| REQUIREMENT |
Only lines containing "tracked" belong in the answer, each copied from the entries below.
***** RECORDS FOR THE EXERCISE
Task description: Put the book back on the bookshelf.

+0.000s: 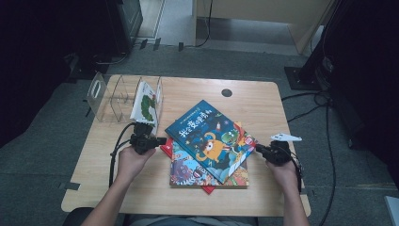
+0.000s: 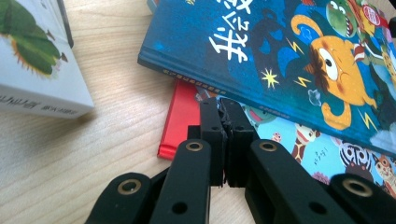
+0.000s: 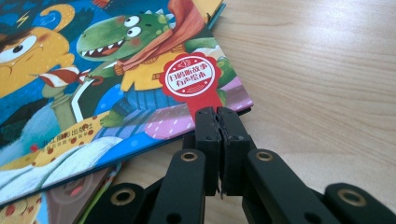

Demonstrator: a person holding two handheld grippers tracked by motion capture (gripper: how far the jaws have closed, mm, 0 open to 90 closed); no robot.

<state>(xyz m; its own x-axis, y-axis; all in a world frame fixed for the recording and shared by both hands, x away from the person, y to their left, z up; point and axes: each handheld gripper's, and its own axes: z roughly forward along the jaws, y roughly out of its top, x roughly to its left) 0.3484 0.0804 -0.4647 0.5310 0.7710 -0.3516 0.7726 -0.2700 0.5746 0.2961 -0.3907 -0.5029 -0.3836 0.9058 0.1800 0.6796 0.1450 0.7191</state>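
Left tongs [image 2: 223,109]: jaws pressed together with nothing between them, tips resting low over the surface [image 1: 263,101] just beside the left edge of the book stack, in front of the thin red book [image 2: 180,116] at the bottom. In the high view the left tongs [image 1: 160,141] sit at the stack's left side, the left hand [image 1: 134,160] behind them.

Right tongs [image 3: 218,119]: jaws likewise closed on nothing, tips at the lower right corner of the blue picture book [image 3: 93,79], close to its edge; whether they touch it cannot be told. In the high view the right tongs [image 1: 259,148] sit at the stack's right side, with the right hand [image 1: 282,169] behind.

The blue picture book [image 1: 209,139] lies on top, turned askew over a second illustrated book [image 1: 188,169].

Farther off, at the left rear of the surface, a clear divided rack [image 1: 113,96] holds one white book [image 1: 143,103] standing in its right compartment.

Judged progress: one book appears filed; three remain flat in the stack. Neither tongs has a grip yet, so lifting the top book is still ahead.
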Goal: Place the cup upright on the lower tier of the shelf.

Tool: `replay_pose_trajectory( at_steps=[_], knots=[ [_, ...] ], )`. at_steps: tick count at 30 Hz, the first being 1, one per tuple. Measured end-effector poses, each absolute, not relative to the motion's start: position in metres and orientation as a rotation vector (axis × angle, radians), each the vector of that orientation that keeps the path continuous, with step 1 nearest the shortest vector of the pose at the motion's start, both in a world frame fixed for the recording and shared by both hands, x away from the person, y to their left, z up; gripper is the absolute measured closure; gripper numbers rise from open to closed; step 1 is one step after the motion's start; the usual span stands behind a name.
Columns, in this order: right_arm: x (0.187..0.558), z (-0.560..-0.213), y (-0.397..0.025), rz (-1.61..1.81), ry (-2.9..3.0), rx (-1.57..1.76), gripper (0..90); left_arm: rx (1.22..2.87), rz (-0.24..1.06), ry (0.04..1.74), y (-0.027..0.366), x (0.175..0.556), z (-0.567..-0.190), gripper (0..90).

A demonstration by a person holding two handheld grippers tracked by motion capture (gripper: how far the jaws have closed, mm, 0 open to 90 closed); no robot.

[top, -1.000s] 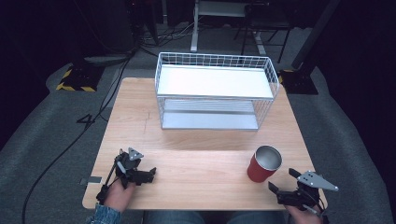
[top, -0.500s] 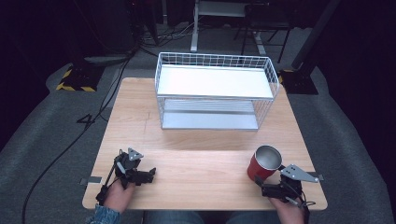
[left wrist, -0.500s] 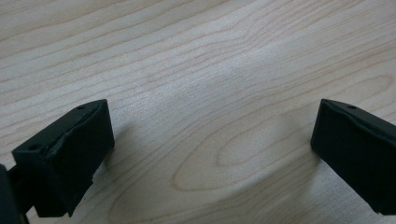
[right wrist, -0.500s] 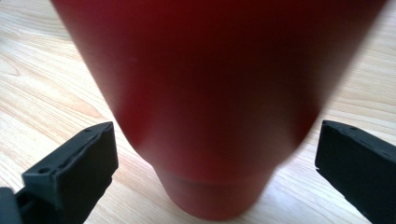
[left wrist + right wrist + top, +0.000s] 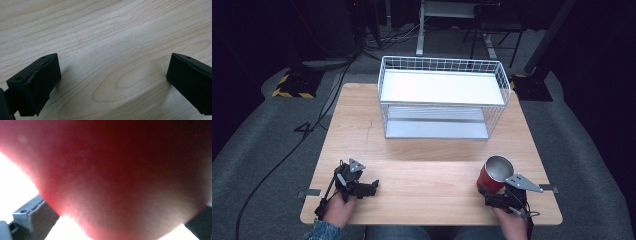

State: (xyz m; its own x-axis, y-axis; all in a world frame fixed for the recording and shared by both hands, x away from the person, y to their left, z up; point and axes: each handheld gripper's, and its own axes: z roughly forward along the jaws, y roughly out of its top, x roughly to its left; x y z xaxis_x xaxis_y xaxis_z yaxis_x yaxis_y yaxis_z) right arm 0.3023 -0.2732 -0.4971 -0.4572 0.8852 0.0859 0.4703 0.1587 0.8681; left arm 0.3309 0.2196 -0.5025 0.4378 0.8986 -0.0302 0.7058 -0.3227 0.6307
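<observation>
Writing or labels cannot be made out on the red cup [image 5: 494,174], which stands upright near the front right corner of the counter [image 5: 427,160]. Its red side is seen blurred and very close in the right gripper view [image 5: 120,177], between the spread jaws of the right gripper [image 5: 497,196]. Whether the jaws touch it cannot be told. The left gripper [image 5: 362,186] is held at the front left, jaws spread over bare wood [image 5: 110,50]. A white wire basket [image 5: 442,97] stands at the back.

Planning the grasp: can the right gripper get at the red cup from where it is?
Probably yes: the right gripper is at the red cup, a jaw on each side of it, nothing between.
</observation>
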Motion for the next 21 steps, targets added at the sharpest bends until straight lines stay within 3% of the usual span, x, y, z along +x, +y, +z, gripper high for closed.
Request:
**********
| ANSWER TO THE PROBLEM |
Demonstrator: a person holding two handheld grippers tracked by motion capture (gripper: how far the jaws have closed, mm, 0 open to 90 closed); no robot.
A demonstration by a person holding two handheld grippers tracked by motion capture (gripper: how far the jaws have closed, mm, 0 open to 90 closed); no robot.

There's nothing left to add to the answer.